---- DATA RECORDS

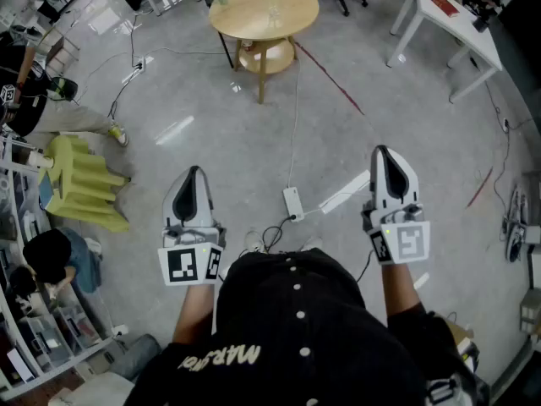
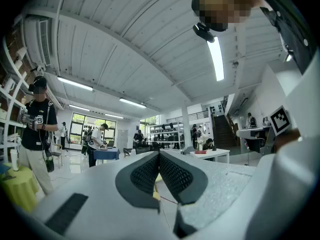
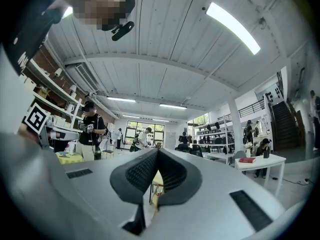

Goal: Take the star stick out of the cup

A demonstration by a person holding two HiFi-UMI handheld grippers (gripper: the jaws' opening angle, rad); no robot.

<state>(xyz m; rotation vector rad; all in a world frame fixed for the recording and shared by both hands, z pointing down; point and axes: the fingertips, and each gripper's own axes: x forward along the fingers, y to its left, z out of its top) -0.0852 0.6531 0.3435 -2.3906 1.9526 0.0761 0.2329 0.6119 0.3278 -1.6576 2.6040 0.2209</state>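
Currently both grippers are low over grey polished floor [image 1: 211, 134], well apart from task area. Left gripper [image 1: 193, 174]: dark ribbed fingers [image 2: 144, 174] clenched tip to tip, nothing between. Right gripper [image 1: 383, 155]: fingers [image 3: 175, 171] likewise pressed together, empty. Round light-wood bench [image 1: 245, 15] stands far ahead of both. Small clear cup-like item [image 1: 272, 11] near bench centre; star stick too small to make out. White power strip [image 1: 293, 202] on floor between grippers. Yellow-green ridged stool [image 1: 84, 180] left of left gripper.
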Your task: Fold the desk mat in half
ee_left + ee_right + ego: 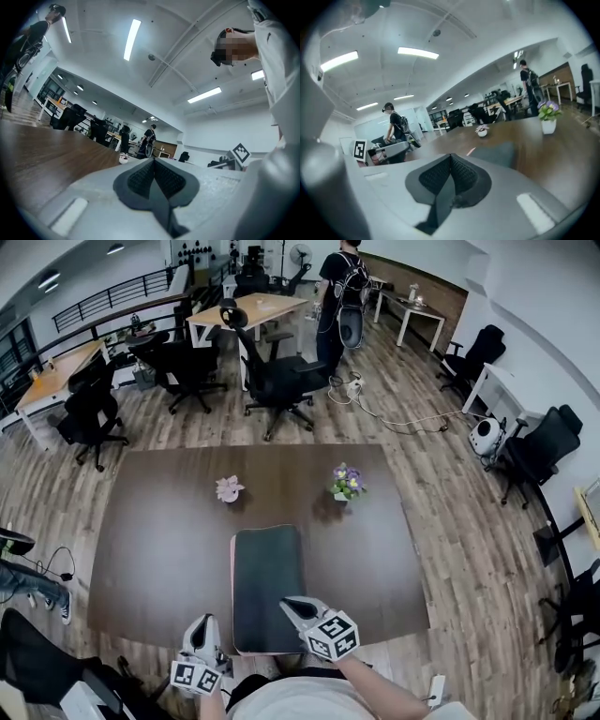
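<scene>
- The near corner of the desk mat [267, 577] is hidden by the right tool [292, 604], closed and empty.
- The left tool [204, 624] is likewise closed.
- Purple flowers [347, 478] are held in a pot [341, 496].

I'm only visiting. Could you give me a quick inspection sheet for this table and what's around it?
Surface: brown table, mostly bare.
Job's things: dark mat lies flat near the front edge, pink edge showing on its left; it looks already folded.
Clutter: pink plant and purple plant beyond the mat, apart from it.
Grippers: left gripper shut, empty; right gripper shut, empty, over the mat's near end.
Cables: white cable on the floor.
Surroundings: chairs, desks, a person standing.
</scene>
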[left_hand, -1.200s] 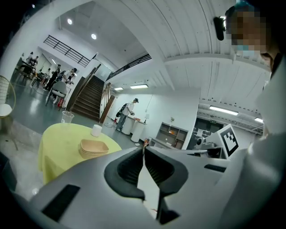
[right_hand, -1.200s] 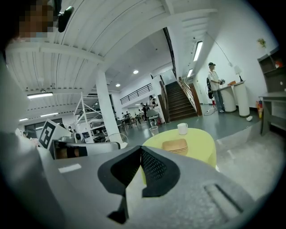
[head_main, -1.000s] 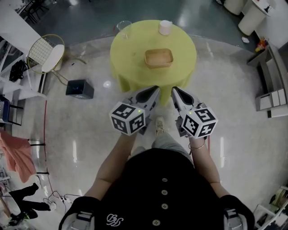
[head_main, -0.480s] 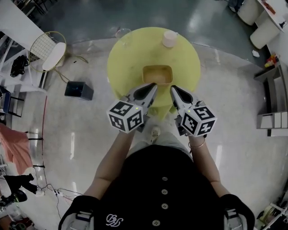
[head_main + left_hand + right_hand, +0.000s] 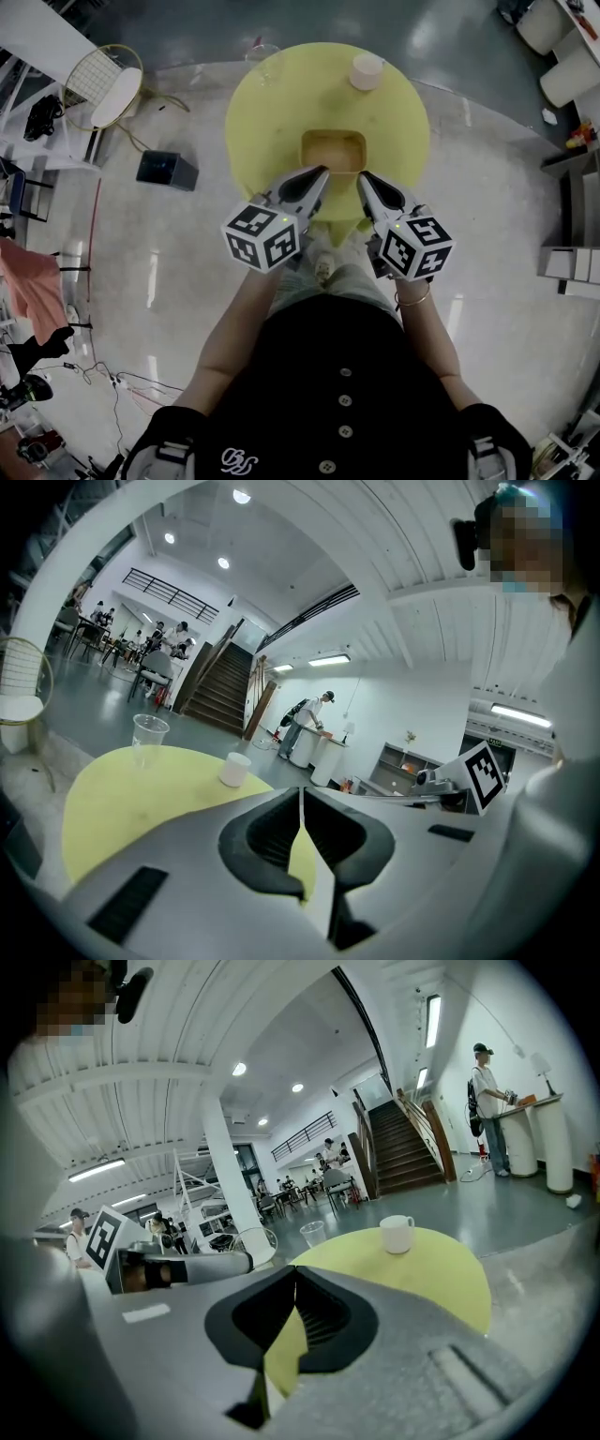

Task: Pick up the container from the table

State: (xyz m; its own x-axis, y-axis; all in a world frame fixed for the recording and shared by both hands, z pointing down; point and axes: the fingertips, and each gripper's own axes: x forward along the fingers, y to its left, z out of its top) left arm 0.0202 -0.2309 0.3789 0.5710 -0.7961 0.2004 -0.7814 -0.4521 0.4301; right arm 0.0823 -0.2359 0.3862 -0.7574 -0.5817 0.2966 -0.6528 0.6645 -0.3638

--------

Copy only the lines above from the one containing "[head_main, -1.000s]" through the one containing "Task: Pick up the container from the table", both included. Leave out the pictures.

[head_main, -1.000s] 
[head_main, -0.480s] 
[head_main + left_hand + right_hand, +0.000s] 

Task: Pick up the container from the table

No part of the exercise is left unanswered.